College means a lot of things to different people. Some go for the education, others for athletics, some for the friendships and almost all go for a degree. Weeks like this remind me that of all of the reasons to seek an undergraduate education, the most important is community. Something that a great number of us forget in the day-to-day routine of Princeton, and something which strongly impressed itself upon me during Princeton’s games, is what an amazing community Princeton can be. Cutting across class lines, closing academic divides and bridging age gaps, support of the home team brings people together like nothing else. It’s truly an incredible thing to have a member of the Class of 2014 and a member of the Class of 1961 cheering side by side with equal fervor for something they believe in. For those who contest the essential nature of athletics at an academic institution such as Princeton, I challenge you to find another area of undergraduate endeavor which so completely inspires and unites us.
Coming into Princeton from high school, I was highly skeptical of the almost cult-like reverence that college students and alumni of other institutions placed on athletic performance. I thought it comical that people would refer to their school’s team as “us” or “we,” saying, “We beat them,” or “We were so close.” I would call them out, telling them that it wasn’t they who had made the shot or won the game, but someone who just happened to go to their school and had nothing to do with the team whatsoever. What I didn’t realize was that those athletes weren’t just out there playing a game. They stand for something more than that. By donning the Princeton orange and black they act as representatives of our institution, the best representatives that Princeton has to offer in that contest. We take pride in our teams and support them because, in doing so, we are taking pride in and supporting ourselves. There is something about this blurring between our own identities and those of our athletic teams which moves people in ways nothing else can.

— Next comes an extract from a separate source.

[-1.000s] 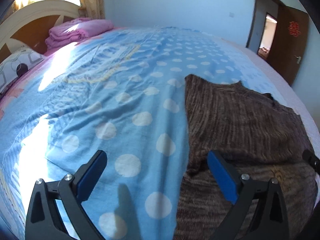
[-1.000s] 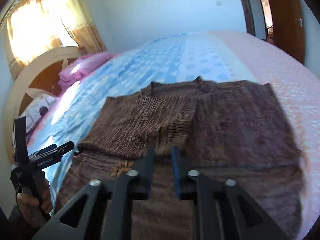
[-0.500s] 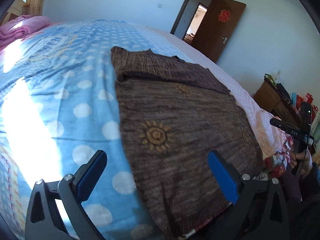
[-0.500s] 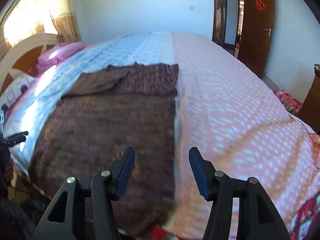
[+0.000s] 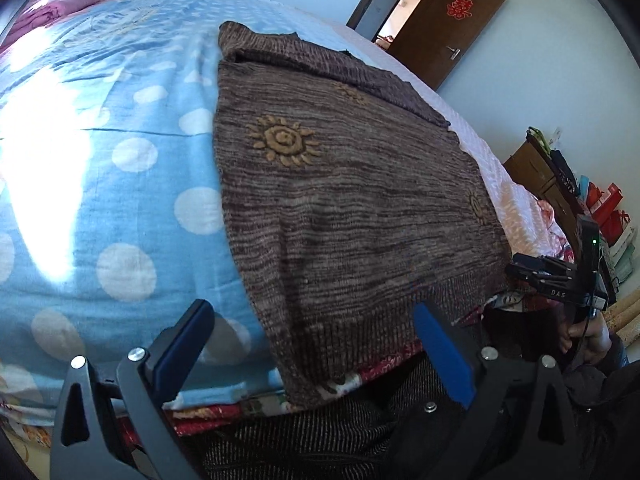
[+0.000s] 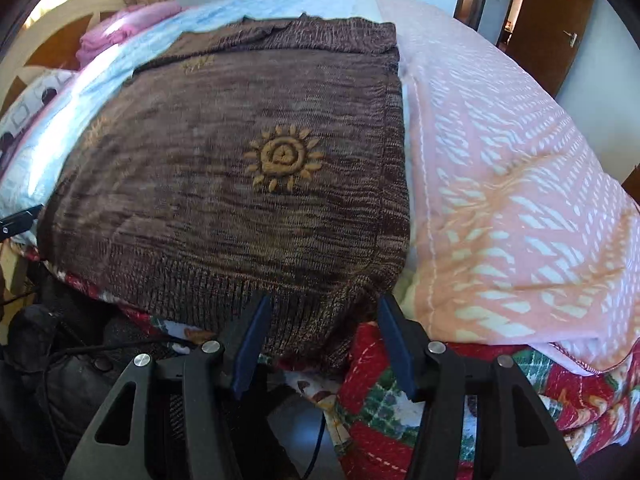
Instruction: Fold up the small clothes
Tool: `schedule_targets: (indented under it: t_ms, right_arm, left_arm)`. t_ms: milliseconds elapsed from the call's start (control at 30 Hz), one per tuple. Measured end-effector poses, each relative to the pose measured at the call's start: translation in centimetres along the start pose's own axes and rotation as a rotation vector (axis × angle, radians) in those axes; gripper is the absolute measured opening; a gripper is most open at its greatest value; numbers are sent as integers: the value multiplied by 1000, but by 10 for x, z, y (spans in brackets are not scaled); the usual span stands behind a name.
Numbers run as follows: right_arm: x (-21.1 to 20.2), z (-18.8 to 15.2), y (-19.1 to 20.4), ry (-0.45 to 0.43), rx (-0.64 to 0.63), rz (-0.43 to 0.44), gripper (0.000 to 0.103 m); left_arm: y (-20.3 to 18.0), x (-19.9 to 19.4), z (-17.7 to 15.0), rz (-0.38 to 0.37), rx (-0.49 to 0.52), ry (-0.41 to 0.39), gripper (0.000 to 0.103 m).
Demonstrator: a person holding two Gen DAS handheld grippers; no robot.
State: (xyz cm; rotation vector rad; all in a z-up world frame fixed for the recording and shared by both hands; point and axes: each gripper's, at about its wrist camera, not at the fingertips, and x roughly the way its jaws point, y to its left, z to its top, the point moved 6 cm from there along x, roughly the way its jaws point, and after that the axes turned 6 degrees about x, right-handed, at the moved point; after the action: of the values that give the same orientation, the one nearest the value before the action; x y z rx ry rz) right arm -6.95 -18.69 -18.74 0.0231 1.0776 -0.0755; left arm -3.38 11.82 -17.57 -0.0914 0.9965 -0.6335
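Note:
A brown knitted sweater (image 5: 340,200) with yellow sun motifs lies flat on the bed, its top part folded over at the far end. Its ribbed hem hangs over the bed's near edge. My left gripper (image 5: 312,316) is open wide just above the hem's left corner, touching nothing. My right gripper (image 6: 325,304) is open too, its jaws either side of the hem's right corner (image 6: 352,292) without pressing it. In the left wrist view the right gripper (image 5: 548,276) shows in a hand at the right edge. The sweater (image 6: 240,184) fills the middle of the right wrist view.
A blue sheet (image 5: 120,160) with white dots lies left of the sweater and a pink patterned blanket (image 6: 500,184) right of it. A red patterned quilt (image 6: 384,396) hangs below the bed's edge. Folded pink bedding (image 6: 124,28) and a headboard are at the far left; a brown door (image 5: 452,28) stands open.
Both grippers drew back from the sweater's folded far end to the hem at the bed's near edge and tilted down. The right jaws went from nearly shut to open.

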Motion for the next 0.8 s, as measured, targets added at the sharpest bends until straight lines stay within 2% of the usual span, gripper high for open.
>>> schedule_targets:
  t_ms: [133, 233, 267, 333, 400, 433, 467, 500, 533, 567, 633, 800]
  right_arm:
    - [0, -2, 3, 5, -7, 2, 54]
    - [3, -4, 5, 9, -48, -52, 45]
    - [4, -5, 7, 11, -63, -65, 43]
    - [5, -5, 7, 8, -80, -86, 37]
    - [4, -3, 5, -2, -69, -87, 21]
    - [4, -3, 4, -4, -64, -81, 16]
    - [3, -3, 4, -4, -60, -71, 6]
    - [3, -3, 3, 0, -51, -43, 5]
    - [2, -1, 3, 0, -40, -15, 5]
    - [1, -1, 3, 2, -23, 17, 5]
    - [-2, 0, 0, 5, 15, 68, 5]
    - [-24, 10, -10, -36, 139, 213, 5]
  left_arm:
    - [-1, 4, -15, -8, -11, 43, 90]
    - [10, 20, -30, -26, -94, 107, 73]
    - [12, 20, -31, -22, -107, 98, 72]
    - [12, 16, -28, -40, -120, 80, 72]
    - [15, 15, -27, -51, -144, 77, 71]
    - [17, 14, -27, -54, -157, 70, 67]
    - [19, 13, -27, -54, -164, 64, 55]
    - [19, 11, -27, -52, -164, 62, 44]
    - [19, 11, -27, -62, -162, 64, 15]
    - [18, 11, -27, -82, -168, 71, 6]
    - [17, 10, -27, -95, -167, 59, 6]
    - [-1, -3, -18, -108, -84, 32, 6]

Princeton athletes including the men and women who played this past week and weekend inspire an additional level of pride, above and beyond the impressive feats of playing at NCAA tournaments. Athletes in the Ivy League have to deal with a tremendous amount of adversity in comparison to other schools around the country. From admissions barriers to academic workload, the Tigers are held to a much higher standard than is found throughout the NCAA. The fact that we can continue to perform at the national level athletically is something in which every Princetonian should take pride. As a school, we demonstrate that academic excellence doesn’t have to come at the price of athletic prowess.
In a place where there can be a lack of general cohesiveness and genuine togetherness, the events of this past week have been a breath of fresh air. They represent what I hope will be a renewal of the Princeton spirit that burns inside all of us. I hope that all Princetonians take pride in and respect the accomplishments of our basketball teams this past week. Like we yelled last Saturday and will continue to yell for generations to come, “GO PRINCETON!”